_Required work_: Below are records to write out again, exactly as they read.

[Data entries]
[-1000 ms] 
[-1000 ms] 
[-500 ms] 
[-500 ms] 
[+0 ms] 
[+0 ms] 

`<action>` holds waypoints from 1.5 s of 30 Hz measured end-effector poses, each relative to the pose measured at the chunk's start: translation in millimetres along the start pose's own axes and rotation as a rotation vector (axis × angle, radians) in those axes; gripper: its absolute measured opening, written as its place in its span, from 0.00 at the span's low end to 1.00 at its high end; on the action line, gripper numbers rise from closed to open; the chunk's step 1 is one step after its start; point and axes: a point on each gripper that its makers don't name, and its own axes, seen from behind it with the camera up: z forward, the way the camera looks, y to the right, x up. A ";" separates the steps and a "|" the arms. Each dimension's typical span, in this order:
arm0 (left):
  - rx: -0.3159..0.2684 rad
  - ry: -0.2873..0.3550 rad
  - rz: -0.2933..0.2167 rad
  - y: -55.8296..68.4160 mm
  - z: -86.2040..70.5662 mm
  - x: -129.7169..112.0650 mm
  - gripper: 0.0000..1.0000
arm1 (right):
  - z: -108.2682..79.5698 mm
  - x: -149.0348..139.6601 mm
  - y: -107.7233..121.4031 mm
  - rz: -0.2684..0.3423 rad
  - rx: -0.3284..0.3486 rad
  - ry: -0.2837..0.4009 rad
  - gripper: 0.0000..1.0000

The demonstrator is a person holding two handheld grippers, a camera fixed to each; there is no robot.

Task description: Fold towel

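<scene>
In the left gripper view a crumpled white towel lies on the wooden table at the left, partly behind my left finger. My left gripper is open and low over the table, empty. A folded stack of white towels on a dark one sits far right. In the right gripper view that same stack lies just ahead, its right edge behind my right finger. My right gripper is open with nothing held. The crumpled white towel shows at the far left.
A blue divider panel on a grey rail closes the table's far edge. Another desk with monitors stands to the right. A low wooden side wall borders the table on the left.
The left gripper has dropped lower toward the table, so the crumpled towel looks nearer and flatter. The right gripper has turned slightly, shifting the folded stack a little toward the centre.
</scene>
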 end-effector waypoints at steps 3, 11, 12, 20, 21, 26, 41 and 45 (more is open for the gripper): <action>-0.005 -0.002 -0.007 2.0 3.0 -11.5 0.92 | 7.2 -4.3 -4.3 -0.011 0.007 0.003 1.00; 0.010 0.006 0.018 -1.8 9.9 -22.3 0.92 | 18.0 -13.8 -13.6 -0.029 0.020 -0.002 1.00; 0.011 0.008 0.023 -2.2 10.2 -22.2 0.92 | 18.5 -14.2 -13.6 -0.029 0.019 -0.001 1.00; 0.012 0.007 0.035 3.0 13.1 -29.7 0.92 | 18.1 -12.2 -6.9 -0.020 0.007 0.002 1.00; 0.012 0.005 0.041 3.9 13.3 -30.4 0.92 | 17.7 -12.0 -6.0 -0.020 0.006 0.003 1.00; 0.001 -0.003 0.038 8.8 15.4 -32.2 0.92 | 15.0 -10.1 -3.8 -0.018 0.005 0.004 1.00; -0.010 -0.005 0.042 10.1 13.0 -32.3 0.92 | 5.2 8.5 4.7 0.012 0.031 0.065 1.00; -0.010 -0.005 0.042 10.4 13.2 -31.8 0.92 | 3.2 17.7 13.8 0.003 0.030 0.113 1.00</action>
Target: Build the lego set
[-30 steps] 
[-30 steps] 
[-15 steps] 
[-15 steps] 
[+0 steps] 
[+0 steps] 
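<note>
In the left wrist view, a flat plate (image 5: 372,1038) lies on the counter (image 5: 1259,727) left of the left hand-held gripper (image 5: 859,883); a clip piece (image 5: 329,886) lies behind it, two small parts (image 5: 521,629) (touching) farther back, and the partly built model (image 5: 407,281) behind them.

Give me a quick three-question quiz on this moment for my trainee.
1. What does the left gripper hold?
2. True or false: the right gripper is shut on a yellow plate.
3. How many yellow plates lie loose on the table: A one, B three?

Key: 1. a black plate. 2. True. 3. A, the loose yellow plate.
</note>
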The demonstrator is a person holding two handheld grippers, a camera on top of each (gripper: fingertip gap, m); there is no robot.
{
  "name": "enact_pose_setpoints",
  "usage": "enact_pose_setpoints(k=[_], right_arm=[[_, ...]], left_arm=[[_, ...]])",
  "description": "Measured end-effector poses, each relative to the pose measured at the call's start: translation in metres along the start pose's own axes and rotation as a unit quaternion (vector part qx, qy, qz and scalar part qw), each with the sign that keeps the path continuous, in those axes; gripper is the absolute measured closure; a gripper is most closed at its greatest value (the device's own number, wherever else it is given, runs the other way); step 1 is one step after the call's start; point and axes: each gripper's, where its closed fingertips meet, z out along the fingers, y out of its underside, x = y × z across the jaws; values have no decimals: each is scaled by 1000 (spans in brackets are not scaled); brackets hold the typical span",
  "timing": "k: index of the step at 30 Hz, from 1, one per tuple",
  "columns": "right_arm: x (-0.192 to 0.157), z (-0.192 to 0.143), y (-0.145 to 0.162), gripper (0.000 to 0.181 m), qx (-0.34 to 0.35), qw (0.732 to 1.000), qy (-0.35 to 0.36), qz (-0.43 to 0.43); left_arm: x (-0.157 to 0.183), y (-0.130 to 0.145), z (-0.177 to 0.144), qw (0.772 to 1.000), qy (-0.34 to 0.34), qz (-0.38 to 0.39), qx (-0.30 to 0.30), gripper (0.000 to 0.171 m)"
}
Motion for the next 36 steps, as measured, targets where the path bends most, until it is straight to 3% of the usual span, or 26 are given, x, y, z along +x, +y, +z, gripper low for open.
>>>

_Problem solution_:
[-1000 ms] 
[-1000 ms] 
[-500 ms] 
[-500 ms] 
[+0 ms] 
[+0 ms] 

`<action>` holds waypoints from 1.5 s of 30 Hz measured end-effector poses, each relative to the pose measured at the chunk's start: translation in millimetres along the start pose's own axes and rotation as a rotation vector (axis × angle, radians) in those axes; gripper: its absolute measured opening, written as its place in its span, from 0.00 at the span's low end to 1.00 at its high end; on the action line, gripper numbers rise from closed to open; the chunk's step 1 is one step after its start; point and axes: a point on each gripper that its makers don't name, and its own axes, seen from behind it with the camera up: z forward, the way the camera looks, y to the right, x up. A ";" separates the steps and a "|" the arms. Each dimension's typical span, in this order:
arm0 (left):
  - rx: -0.3159..0.2684 rad
  - ry: -0.2873..0.3550 rad
  - rz: -0.2933..0.2167 rad
  - y: -55.8296..68.4160 mm
  - z: -86.2040..70.5662 mm
  - x: -129.7169..112.0650 mm
  - gripper: 0.0000..1.0000
arm1 (right):
  - z: -108.2682..79.5698 mm
  - x: -149.0348..139.6601 mm
  - y: -107.7233..121.4031 mm
  - rz: -0.2684..0.3423 rad
  - rx: -0.3284..0.3486 rad
  - ry: -0.2837..0.4009 rad
  - gripper: 0.0000..1.0000

The demonstrator is a person holding two handheld grippers, a camera fixed to each; there is no robot.

Task description: Fold towel

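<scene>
In the left gripper view a crumpled white towel lies on the wooden table at the left, partly behind my left finger. My left gripper is open and low over the table, empty. A folded stack of white towels on a dark one sits far right. In the right gripper view that same stack lies just ahead, its right edge behind my right finger. My right gripper is open with nothing held. The crumpled white towel shows at the far left.
A blue divider panel on a grey rail closes the table's far edge. Another desk with monitors stands to the right. A low wooden side wall borders the table on the left.
The left gripper has dropped lower toward the table, so the crumpled towel looks nearer and flatter. The right gripper has turned slightly, shifting the folded stack a little toward the centre.
</scene>
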 end-effector waypoints at steps 3, 11, 12, 20, 21, 26, 41 and 45 (more is open for the gripper): <action>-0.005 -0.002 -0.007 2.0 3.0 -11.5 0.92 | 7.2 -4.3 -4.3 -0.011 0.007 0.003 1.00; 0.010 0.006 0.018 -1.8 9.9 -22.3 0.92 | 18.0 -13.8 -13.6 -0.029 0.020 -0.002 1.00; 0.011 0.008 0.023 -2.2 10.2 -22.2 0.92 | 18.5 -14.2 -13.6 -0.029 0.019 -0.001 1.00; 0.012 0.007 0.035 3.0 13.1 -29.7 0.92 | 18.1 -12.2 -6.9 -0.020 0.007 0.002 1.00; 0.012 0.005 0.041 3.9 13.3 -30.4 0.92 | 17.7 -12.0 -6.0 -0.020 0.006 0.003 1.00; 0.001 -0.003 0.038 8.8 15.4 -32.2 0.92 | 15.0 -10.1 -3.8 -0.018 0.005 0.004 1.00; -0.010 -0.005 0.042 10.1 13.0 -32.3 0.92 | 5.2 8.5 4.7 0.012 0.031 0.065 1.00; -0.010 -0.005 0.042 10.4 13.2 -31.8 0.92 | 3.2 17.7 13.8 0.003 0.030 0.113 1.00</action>
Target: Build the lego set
[-30 steps] 
[-30 steps] 
[-15 steps] 
[-15 steps] 
[+0 steps] 
[+0 steps] 
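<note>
In the left wrist view, a flat plate (image 5: 372,1038) lies on the counter (image 5: 1259,727) left of the left hand-held gripper (image 5: 859,883); a clip piece (image 5: 329,886) lies behind it, two small parts (image 5: 521,629) (touching) farther back, and the partly built model (image 5: 407,281) behind them.

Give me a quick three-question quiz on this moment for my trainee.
1. What does the left gripper hold?
2. True or false: the right gripper is shut on a yellow plate.
3. How many yellow plates lie loose on the table: A one, B three?

Key: 1. a black plate. 2. True. 3. A, the loose yellow plate.
</note>
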The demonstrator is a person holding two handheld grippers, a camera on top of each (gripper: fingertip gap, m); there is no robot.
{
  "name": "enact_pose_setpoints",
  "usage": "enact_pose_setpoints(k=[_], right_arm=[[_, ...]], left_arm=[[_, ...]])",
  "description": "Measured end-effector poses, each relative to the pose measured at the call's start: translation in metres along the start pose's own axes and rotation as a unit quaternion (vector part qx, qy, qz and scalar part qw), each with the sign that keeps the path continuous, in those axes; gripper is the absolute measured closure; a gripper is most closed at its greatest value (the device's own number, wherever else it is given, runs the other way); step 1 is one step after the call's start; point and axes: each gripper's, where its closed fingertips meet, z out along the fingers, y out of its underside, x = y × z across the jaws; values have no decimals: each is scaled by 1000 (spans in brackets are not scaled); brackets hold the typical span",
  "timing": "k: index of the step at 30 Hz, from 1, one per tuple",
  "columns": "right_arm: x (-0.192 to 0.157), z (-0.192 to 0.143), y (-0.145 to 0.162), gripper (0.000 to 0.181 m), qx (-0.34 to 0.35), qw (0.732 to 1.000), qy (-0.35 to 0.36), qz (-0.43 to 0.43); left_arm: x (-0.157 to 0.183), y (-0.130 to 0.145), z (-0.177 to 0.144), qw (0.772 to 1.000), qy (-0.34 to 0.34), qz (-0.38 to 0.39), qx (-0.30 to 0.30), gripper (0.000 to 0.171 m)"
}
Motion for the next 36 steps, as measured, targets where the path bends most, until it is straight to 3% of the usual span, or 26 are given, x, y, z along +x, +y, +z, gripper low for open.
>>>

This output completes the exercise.